## PROBLEM
Give each entry back by retyping it exactly as written.

======== SUPPLIED RECORDS

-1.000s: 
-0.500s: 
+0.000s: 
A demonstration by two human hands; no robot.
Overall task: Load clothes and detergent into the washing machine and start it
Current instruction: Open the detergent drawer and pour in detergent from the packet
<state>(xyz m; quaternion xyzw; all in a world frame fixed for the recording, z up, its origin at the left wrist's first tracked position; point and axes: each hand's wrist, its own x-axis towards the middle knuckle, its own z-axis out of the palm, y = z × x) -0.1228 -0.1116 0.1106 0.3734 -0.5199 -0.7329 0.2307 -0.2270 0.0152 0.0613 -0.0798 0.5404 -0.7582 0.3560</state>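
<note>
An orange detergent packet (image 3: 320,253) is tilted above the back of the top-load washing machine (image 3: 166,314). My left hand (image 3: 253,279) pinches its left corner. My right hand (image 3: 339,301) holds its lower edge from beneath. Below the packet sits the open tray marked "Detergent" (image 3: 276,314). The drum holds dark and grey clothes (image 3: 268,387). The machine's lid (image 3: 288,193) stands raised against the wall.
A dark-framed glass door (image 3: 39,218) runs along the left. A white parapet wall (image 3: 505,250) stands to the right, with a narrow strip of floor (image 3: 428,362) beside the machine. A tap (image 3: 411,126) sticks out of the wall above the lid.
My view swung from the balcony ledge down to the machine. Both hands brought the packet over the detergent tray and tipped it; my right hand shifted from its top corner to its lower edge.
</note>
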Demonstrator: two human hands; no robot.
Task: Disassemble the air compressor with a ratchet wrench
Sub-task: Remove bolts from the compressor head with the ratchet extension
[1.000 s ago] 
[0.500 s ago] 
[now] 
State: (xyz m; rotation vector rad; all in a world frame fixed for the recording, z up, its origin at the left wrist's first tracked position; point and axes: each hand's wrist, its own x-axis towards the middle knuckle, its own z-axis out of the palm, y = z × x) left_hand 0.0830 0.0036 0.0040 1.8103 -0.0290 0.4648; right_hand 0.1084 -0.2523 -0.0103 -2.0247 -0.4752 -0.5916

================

## TASK SOLUTION
-1.000s: 
-0.500s: 
+0.000s: 
A demonstration by two human hands; no robot.
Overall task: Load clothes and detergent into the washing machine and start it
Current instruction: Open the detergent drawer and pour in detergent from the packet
<state>(xyz m; quaternion xyzw; all in a world frame fixed for the recording, z up, its origin at the left wrist's first tracked position; point and axes: each hand's wrist, its own x-axis towards the middle knuckle, its own z-axis out of the palm, y = z × x) -0.1228 -0.1116 0.1106 0.3734 -0.5199 -0.7329 0.2307 -0.2270 0.0152 0.0613 -0.0798 0.5404 -0.7582 0.3560</state>
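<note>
An orange detergent packet (image 3: 320,253) is tilted above the back of the top-load washing machine (image 3: 166,314). My left hand (image 3: 253,279) pinches its left corner. My right hand (image 3: 339,301) holds its lower edge from beneath. Below the packet sits the open tray marked "Detergent" (image 3: 276,314). The drum holds dark and grey clothes (image 3: 268,387). The machine's lid (image 3: 288,193) stands raised against the wall.
A dark-framed glass door (image 3: 39,218) runs along the left. A white parapet wall (image 3: 505,250) stands to the right, with a narrow strip of floor (image 3: 428,362) beside the machine. A tap (image 3: 411,126) sticks out of the wall above the lid.
My view swung from the balcony ledge down to the machine. Both hands brought the packet over the detergent tray and tipped it; my right hand shifted from its top corner to its lower edge.
</note>
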Demonstrator: two human hands; no robot.
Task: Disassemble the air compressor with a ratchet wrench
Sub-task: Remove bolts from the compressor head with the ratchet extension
[1.000 s ago] 
[0.500 s ago] 
[now] 
State: (xyz m; rotation vector rad; all in a world frame fixed for the recording, z up, its origin at the left wrist's first tracked position; point and axes: each hand's wrist, its own x-axis towards the middle knuckle, its own z-axis out of the palm, y = z × x) left_hand 0.0830 0.0036 0.0040 1.8103 -0.0290 0.4648; right_hand 0.1084 -0.2523 -0.0103 -2.0247 -0.4752 -0.5916

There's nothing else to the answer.